The following is a brief summary of subject matter that is described in greater detail herein. This summary is not intended to be limiting as to the scope of the claims.
Described herein our various technologies pertaining to detection of anomalous behavior with respect to an entity in a cloud computing environment. As noted above, the entity can be or include a virtual machine, a container, a hardware processor, computer readable storage, or any suitable combination thereof. Therefore, in an example, the entity includes several virtual machines and several containers that correspond to a customer of the cloud computing environment.
As noted above, a problem associated with detecting anomalous behavior of an entity in a cloud computing environment is that a computer-executable models that is configured to identify anomalous behavior may be trained based upon noisy data; in addition, behavioral data corresponding to an entity may also be noisy. Therefore, the computer-executable model may improperly generate an output that indicates that recent behavioral data is anomalous (i.e., a false positive), when in actuality the recent behavioral data is noisy but not anomalous. Therefore, an alert should not be provided to the customer.
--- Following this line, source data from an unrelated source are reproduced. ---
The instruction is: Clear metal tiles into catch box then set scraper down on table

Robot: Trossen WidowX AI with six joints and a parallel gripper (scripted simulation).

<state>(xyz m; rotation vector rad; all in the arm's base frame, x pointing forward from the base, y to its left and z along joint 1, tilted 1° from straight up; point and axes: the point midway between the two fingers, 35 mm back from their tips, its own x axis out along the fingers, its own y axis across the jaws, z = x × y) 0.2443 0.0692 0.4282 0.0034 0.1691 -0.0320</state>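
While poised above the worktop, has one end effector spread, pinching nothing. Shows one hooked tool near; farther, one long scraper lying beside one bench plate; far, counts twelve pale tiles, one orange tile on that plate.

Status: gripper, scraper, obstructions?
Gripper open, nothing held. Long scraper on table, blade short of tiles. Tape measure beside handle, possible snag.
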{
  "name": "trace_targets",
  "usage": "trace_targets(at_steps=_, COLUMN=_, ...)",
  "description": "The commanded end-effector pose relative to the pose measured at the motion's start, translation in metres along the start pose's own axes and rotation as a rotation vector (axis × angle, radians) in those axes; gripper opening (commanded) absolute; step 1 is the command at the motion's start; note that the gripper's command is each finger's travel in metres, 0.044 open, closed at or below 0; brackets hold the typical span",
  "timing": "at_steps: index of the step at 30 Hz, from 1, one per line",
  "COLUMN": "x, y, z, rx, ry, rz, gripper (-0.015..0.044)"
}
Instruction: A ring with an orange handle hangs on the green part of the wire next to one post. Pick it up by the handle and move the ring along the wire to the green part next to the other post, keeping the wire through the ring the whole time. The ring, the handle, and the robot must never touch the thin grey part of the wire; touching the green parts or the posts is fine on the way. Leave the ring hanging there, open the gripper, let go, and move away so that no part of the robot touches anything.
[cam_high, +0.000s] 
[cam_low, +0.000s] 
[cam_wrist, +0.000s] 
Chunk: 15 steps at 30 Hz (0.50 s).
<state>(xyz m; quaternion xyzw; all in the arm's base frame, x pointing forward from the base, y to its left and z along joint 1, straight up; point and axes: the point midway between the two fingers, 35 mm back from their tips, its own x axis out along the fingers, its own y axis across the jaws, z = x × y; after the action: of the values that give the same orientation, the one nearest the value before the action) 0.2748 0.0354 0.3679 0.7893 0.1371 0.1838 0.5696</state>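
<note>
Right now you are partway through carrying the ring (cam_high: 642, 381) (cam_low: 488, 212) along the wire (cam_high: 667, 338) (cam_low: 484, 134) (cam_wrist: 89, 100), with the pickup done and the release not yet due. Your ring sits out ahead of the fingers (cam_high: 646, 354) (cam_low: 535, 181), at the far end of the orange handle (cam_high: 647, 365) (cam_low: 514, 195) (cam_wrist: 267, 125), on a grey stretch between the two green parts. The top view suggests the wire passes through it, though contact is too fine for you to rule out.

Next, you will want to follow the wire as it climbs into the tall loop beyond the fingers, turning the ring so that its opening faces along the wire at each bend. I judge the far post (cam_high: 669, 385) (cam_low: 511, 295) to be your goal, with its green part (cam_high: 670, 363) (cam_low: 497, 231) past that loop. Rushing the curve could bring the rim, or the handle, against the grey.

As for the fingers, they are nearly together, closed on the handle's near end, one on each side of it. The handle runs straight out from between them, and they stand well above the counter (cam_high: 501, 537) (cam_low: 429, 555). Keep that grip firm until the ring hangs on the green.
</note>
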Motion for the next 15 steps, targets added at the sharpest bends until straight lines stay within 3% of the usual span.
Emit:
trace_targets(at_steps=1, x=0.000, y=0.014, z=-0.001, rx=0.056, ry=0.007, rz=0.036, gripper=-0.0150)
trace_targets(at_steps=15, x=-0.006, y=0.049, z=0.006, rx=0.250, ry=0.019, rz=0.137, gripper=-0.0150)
The technologies described herein address this problem by analyzing recent behavioral data of an entity prior to such data being provided to a computer-executable model and refraining from providing the recent behavioral data to the computer-executable model when the recent behavioral data is not suitable for provision to the model. With more particularity, the computer-executable model is trained to identify anomalous behavior based upon values of features corresponding to the entity over a period of time. Example features include “process name”, “parent process”, “working directory”, amongst others. Therefore, values of the feature “process name” can be names of processes executed by or on behalf of the entity, such as “process 1”, “process 2”, or other suitable process name. Similarly, values of the feature “parent process” can be names of processes that are parents of processes executed by or on behalf of the entity, such as “parent process 1”, “parent process 2”, etc. A source of behavioral data of the entity, such as a log file, a trace file, a data stream, or other suitable source that identifies behavior of the entity (including names of processes executed by the entity, working directories associated with the entity, and so forth) is obtained, and values of features that are to be provided as input to the computer-executable model are extracted from the source of the behavioral data. A metric value that is indicative of suitability of the behavioral data for provision to the computer-executable model is computed, and a determination is made as to whether to provide the behavioral data to the computer-executable model.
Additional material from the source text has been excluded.